Existen
varios motivos en nuestra vida corriente que perturban nuestra fe. Desde el
trajín del día - día , los problemas cotidianos, los cambios de humor por el
tráfico, la pérdida de tiempo, las metas no alcanzadas, las noches mal
dormidas, una leve indisposición, una enfermedad, problemas laborales,
infortunios, etc,etc. A veces mantenemos la fe en alta a cualquier costo, pero
a veces aparece la tibieza, quizá el peor enemigo de la vida espiritual y otros
tantos motivos que parece que no hay razones, ni ganas de vivir.
Entonces,
recibimos un pequeño y sutil “tirón de orejas” de parte de Dios para mostrarnos
que nada en esta vida importa más que tener fe. No me refiero a esa fe
académica y teórica, sino aquella fe práctica y viva que alimenta nuestro
cotidiano y nos hace elevarnos a categoría de verdaderos hijos de Dios.
Cierta
tarde, estaba yo esperando el autobús, preocupado por un incipiente atraso en
mis obligaciones laborales e inmerso en un marasmo de decepciones, inquietudes
y ansiedades, cuando se acercó un señor de estatura baja, rostro apacible, de
unos sesenta años o más, preguntándome si el autobús que acabara de pasar no
era el que pertenecía a la línea 477-10P. Le dije que sí y el hombre,
suspirando, lanzó un “¡qué pena!” sonriendo y prosiguió:
-
Joven, usted podría avisarme cuando
se acerca ese bus?
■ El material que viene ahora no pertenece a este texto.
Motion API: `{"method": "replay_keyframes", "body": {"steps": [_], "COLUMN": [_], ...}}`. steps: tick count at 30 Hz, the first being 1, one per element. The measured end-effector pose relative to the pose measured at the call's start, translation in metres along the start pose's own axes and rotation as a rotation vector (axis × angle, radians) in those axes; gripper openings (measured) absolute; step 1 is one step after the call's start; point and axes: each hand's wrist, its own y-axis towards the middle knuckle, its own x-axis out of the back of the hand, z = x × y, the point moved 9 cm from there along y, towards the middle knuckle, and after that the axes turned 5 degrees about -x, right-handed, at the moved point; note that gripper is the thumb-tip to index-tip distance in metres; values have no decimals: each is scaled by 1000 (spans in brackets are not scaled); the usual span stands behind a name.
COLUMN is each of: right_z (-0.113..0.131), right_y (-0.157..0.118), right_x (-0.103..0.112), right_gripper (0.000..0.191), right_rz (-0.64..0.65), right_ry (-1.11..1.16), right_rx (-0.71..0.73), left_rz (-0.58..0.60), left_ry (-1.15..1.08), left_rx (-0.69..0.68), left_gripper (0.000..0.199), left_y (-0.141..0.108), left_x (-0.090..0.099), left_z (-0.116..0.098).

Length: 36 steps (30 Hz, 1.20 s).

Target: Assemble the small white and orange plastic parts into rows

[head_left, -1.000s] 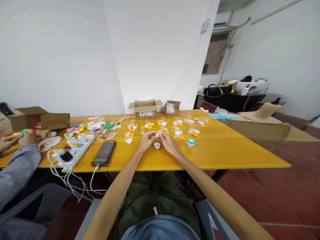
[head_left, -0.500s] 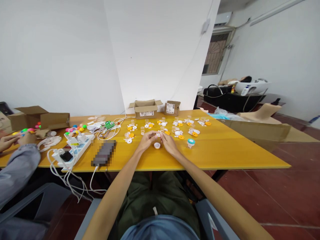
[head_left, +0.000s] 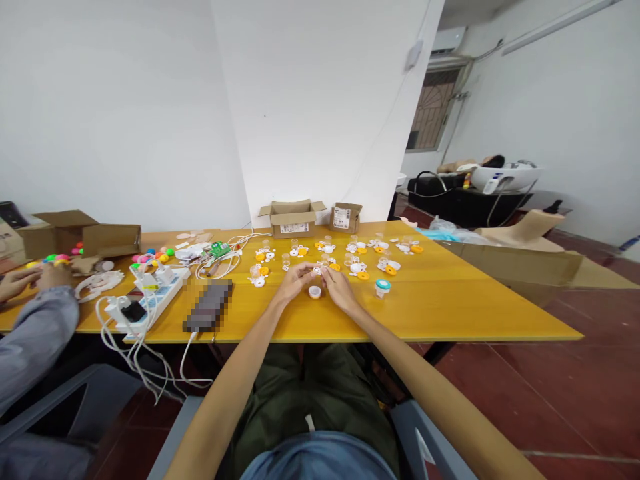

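Note:
My left hand (head_left: 297,281) and my right hand (head_left: 338,285) meet over the table, fingers closed on a small white piece with dark spots (head_left: 317,271). Its exact kind is too small to make out. Just below the fingers, a small white round cup (head_left: 315,292) stands on the table, touched by neither hand. To the right of my right hand is a small clear container with a teal rim (head_left: 383,287). Beyond the hands lie several groups of yellow rings (head_left: 363,275), white discs (head_left: 258,282) and clear cups (head_left: 285,259).
Two cardboard boxes (head_left: 293,220) stand against the wall. On the left are a dark phone-like device (head_left: 209,307), a power strip (head_left: 157,301) with tangled cables, and a green circuit board (head_left: 219,250). A co-worker's hands (head_left: 53,275) are at colourful balls (head_left: 163,255) far left.
The view has shifted very slightly. Both hands keep the small white piece at nearly the same spot above the cup, with little visible finger movement.

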Motion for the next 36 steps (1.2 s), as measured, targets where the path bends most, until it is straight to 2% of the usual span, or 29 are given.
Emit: {"method": "replay_keyframes", "body": {"steps": [3,8,13,16,20,24,30,36], "right_z": [-2,4,7,8,6,5,8,8], "right_y": [0,0,-3,-3,-2,-1,-2,-2], "right_x": [0,1,3,5,6,7,6,4], "right_gripper": [47,49,50,52,48,35,18,16], "right_rz": [10,19,-2,-39,-72,-88,-82,-62], "right_ry": [10,57,50,67,83,55,17,6], "right_rx": [-37,-17,-30,-14,-8,-14,-1,18], "left_rz": [-6,-8,-64,-164,-364,-459,-335,-275], "left_ry": [5,36,139,232,428,747,1115,1245], "left_rx": [-6,6,-21,-46,-38,69,99,175], "left_gripper": [34,31,18,13,15,15,20,18], "left_y": [1,1,3,4,0,-9,-12,-15], "left_x": [0,-1,5,17,45,65,58,57], "left_z": [-1,0,-2,-4,-5,-5,-8,-1]}}
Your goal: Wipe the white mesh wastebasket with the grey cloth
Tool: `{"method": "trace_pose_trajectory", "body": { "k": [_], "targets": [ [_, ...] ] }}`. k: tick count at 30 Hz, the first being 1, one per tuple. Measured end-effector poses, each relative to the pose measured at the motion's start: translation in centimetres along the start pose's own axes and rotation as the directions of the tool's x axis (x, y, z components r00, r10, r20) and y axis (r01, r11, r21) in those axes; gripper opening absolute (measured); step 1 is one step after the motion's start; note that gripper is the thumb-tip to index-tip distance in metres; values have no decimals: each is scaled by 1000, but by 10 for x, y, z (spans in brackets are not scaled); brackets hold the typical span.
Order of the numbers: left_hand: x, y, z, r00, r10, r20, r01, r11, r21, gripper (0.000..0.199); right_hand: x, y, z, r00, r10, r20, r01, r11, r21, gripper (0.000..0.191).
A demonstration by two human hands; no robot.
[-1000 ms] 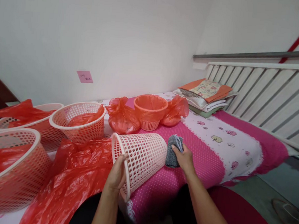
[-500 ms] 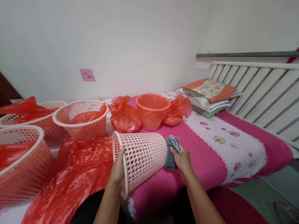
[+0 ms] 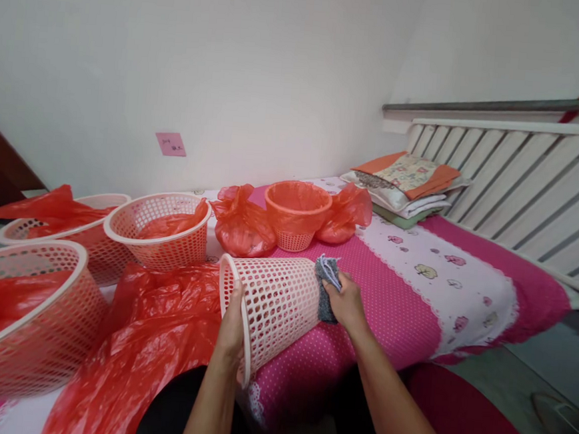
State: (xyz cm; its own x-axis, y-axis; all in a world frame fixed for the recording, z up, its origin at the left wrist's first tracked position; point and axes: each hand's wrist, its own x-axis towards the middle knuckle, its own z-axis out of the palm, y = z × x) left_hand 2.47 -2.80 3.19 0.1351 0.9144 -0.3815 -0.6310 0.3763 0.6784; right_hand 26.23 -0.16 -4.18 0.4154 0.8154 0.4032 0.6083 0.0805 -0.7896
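A pale pink perforated plastic basket (image 3: pixel 275 303) lies tilted on its side above the bed edge, its mouth toward the left. My left hand (image 3: pixel 232 319) grips its rim, thumb outside; the other fingers are hidden inside the basket. At the basket's base, my right hand (image 3: pixel 347 302) is closed on a grey cloth (image 3: pixel 327 293) with a pale edge and presses it against the bottom. Beside the basket on the left, a loose red plastic bag (image 3: pixel 149 346) is spread over the bed.
Several baskets with red bags stand on the left, among them a round basket (image 3: pixel 160 233). Behind are a red-lined small basket (image 3: pixel 297 214) and tied red bags (image 3: pixel 243 223). Folded pillows (image 3: pixel 407 179) lie by the white bed rail (image 3: pixel 513 174). A pink note (image 3: pixel 171 144) is on the wall.
My right hand has shifted slightly left with the cloth, which now sits closer over the basket's base and is bunched differently. My left hand keeps its hold on the rim.
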Motion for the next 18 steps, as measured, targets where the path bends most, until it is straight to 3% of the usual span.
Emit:
{"method": "trace_pose_trajectory", "body": {
  "k": [5, 9, 18],
  "targets": [
    [3, -1, -3, 999, -12, 46, 12, 1000, -6, 60, -8, -25, 7, 991, -118, 70, 118, 993, 9, 20],
    [2, 0, -2, 1000, -23, 17, 23, 1000, -18, 60, -16, -42, 12, 975, -201, 99, 202, 979, -4, 18],
    [0, -1, -3, 999, 1, 52, 0, 1000, -20, 57, -22, -69, 18, 955, -250, 158, 253, 967, 2, 17]
  ]
}}
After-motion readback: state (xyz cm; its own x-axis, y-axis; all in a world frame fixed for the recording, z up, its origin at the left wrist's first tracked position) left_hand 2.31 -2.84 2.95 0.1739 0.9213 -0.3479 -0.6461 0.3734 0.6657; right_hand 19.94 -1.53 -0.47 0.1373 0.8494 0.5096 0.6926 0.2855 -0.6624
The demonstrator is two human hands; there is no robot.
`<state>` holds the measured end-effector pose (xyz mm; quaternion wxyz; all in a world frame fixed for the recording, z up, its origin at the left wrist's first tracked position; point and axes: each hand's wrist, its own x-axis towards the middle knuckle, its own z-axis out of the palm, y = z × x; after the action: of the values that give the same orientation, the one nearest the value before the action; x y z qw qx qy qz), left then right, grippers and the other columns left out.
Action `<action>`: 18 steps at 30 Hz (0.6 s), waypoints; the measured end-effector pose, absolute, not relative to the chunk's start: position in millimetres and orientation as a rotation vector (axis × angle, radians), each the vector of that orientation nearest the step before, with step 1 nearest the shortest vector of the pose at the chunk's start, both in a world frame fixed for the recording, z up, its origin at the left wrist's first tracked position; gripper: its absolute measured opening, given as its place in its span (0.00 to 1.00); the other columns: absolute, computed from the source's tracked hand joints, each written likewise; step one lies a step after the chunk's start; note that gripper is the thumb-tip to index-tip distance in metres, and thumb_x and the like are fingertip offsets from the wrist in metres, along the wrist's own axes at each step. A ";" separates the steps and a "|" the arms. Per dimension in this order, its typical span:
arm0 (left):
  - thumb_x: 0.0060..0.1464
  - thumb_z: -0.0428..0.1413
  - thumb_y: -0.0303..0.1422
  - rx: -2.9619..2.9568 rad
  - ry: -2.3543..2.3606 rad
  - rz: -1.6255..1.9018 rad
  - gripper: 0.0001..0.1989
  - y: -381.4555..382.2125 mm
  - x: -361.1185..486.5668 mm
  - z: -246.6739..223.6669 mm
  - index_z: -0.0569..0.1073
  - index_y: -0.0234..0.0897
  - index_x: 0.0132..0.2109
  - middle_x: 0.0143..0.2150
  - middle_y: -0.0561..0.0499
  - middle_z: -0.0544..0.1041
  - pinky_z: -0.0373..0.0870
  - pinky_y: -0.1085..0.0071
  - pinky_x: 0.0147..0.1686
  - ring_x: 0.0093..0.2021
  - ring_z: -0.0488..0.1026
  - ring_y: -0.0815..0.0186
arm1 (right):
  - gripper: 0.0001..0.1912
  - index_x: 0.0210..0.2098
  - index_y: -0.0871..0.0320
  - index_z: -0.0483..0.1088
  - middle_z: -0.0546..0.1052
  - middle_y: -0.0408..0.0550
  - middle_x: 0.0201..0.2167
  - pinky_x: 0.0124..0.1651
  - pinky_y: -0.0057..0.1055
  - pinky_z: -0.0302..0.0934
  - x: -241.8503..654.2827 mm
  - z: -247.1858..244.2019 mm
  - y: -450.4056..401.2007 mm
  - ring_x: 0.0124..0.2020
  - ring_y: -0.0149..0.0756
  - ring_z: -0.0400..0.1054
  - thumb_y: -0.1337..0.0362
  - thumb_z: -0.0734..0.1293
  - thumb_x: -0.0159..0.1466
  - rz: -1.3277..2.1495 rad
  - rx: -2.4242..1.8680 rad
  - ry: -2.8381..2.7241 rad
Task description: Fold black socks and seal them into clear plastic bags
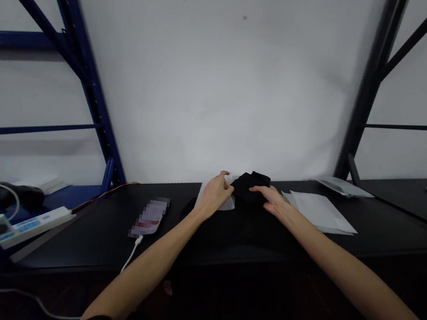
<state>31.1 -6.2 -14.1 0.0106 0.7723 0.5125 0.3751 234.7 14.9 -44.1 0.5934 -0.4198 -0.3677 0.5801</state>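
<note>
My left hand [215, 195] is closed around the edge of a translucent white plastic bag [226, 204], which lies beyond and beside my fingers. A folded piece of black cloth [249, 186] sits between my two hands at the bag's right side. With thumb and fingers, my right hand [271, 197] grips the cloth from the right. How far the cloth reaches into the bag I cannot tell, since dark cloth, dark table and my left hand hide that part.
Flat white bags [321, 212] lie on the black table [103, 240] to the right, with another white packet [343, 187] behind. Left of my arm is a phone [151, 217] on a white cable. A power strip [35, 226] lies near the blue rack post [89, 75].
</note>
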 end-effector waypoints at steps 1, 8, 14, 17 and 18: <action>0.58 0.54 0.28 2.455 1.588 1.170 0.23 -6.8 31.7 -14.5 0.67 0.38 0.61 0.37 0.50 0.77 0.69 0.67 0.42 0.40 0.76 0.61 | 0.13 0.33 0.59 0.75 0.80 0.49 0.32 0.39 0.34 0.74 234.6 -43.6 14.0 0.35 0.40 0.76 0.75 0.75 0.49 1.367 -0.977 -0.871; 0.61 0.51 0.26 2.631 1.572 1.139 0.25 -6.7 36.7 -19.6 0.63 0.41 0.65 0.41 0.48 0.77 0.67 0.68 0.38 0.37 0.74 0.62 | 0.12 0.35 0.60 0.77 0.81 0.48 0.30 0.38 0.31 0.71 233.8 -33.3 5.8 0.33 0.37 0.75 0.72 0.76 0.50 1.544 -0.800 -0.933; 0.62 0.50 0.26 2.682 1.437 1.165 0.27 -3.9 36.2 -19.6 0.61 0.42 0.67 0.43 0.48 0.76 0.69 0.68 0.38 0.36 0.73 0.64 | 0.11 0.35 0.60 0.76 0.79 0.48 0.28 0.34 0.30 0.68 235.1 -28.6 2.0 0.29 0.35 0.71 0.74 0.74 0.51 1.587 -0.839 -0.922; 0.63 0.50 0.27 2.688 1.346 1.262 0.28 -5.4 36.7 -18.2 0.60 0.44 0.68 0.44 0.49 0.76 0.69 0.69 0.38 0.36 0.73 0.65 | 0.10 0.33 0.60 0.74 0.77 0.47 0.26 0.33 0.30 0.67 235.6 -30.4 1.5 0.28 0.34 0.69 0.74 0.72 0.51 1.613 -0.870 -0.958; 0.63 0.51 0.27 2.684 1.320 1.289 0.28 -6.1 37.2 -17.9 0.60 0.45 0.68 0.44 0.50 0.76 0.69 0.69 0.38 0.36 0.73 0.65 | 0.09 0.33 0.60 0.74 0.77 0.47 0.26 0.34 0.30 0.67 235.9 -31.1 1.4 0.28 0.34 0.69 0.74 0.72 0.52 1.619 -0.865 -1.006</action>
<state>37.2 -6.1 -17.9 -0.0579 0.8227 0.4046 0.3952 235.9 1.4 -31.1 0.5004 -0.3579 -0.4162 0.6696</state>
Es que estoy ciego y no puedo ver ni siquiera el color del
vehículo.
Le dije que
no tendría ningún problema en avisarle y entonces, empezó un dialogo con este
hombre desconocido pero amable, aquel que, bíblicamente hablando sería ciego “mi prójimo o mi semejante”.
Me comentó
que hacía un año estaba ciego y que, sin previo aviso, le falló la visión
mientras trabajaba y que se había hecho todos los estudios y exámenes médicos
sin suceso en descubrir el motivo o la razón de esa ceguera. La pérdida había
sido del 90% de su visión y que ahora, paulatinamente veía un poco más, a pesar
de que sólo sombras vagas e imperfectas.
Lo que más
me sorprendió de su historia, fue su impresionante fe. Me dijo que no se
preocupaba con el futuro porque creía, fielmente, que si Dios le había arrebatado
la visión, había algún porque, y que si no lo descubre en esta vida, lo hará al
encontrarse con el creador después de su muerte.
Eso me
sorprendió de sobremanera, pues me di cuenta de la grandeza de la fe de esa
alma que entregaba todo – incluso su vida y su enfermedad – en manos de la Providencia.
Entonces
comprendí que, a pesar de mi espiritualidad, a veces me dejo llevar por el
desánimo y mi fe se achica. Entonces agradecí a Dios por esa lección dada por
mi semejante en una calle cualquiera de la ciudad. Comprendí, entonces que el
Señor, una vez más, había sido benevolente y misericordioso con este pobre vaso
de barro de vasija rota que soy yo.
Me despedí
de mi prójimo y le deseé mucha fe, y continué mis deberes de estado con esa
alegría y ese garbo que siempre he tenido en la vida.
Considero
esto como un gran regalo de la Providencia.